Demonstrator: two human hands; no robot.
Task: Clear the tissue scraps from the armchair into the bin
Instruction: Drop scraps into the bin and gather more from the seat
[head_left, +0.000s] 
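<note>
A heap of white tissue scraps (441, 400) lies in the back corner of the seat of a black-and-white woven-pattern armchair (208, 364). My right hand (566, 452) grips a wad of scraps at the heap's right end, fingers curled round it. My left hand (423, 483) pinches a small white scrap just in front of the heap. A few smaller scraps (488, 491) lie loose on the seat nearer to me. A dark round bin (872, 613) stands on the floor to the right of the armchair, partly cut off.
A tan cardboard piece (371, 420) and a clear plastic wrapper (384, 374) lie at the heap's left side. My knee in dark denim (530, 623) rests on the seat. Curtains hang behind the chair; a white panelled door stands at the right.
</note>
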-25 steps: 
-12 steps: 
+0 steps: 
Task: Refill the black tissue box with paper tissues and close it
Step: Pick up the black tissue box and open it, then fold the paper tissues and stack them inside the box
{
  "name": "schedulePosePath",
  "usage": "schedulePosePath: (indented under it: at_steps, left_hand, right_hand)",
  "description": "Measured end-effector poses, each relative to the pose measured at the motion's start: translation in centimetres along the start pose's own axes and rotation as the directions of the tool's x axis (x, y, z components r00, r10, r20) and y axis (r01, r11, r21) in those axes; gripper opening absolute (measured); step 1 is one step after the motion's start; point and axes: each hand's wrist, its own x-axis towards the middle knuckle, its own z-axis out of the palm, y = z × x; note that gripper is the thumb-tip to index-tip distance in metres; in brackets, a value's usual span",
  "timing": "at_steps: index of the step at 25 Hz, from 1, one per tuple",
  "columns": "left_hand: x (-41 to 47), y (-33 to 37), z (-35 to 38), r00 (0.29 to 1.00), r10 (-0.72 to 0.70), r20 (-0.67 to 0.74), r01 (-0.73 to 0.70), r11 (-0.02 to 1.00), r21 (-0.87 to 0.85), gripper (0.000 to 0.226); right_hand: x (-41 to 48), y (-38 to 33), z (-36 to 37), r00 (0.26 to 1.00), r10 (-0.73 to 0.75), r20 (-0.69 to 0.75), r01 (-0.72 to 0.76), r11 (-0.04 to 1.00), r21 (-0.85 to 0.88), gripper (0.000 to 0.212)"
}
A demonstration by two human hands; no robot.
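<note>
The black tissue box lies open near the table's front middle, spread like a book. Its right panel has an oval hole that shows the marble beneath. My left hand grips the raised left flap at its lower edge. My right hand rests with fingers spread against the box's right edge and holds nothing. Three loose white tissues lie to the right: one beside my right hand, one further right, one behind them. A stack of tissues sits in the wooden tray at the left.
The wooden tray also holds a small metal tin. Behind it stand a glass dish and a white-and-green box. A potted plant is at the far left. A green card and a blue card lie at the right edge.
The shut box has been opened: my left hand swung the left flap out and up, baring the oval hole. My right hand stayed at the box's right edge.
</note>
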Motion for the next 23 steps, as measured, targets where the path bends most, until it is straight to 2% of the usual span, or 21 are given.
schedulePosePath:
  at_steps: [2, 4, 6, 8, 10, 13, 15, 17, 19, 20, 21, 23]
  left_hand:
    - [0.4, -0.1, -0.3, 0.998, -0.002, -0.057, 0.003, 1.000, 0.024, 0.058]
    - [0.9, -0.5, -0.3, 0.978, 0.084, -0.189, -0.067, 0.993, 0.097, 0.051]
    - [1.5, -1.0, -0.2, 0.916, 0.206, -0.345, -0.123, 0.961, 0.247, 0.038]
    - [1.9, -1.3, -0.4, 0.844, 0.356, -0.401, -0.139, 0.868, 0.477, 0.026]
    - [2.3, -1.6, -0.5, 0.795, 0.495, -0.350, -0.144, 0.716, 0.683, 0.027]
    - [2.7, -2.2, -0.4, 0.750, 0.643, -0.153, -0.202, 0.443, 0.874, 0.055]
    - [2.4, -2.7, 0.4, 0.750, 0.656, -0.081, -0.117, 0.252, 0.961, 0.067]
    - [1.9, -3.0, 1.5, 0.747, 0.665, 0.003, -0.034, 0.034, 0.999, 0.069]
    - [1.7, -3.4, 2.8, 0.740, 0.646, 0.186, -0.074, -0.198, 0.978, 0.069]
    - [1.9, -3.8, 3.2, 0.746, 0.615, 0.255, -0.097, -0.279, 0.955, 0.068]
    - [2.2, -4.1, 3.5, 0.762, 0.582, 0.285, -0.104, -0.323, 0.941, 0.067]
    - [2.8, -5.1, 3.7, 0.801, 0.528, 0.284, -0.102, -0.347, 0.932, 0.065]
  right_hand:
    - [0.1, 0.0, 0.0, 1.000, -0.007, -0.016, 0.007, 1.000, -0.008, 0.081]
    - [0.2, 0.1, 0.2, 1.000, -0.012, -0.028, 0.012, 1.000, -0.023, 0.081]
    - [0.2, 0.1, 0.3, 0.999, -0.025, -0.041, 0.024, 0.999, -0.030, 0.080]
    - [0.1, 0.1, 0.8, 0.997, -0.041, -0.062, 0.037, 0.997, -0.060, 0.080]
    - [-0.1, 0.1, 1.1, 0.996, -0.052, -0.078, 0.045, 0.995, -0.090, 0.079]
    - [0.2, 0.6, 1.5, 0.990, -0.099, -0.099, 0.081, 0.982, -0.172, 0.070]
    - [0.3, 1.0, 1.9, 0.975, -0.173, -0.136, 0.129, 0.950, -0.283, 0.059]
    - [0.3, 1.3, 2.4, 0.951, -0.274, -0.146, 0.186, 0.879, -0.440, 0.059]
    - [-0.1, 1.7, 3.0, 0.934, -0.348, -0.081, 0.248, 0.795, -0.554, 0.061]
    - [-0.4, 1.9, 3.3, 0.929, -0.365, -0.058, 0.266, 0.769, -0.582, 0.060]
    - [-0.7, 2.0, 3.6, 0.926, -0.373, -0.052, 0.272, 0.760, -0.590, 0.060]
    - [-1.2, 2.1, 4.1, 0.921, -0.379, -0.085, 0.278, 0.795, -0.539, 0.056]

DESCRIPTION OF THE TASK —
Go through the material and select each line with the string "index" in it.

YOUR RESPONSE —
  "description": "Measured end-effector poses, each relative to the pose measured at the motion's start: translation in centimetres along the start pose's own axes and rotation as the directions of the tool's x axis (x, y, z components r00, r10, r20) and y axis (r01, r11, r21) in those axes; gripper opening absolute (measured); step 1 is one step after the motion's start; point and axes: each hand's wrist, its own x-axis towards the middle knuckle, its own z-axis out of the palm, y = z × x; note that gripper is the thumb-tip to index-tip distance in metres; in brackets, a value's usual span",
  "timing": "at_steps: index of the step at 25 Hz, from 1, one per tuple",

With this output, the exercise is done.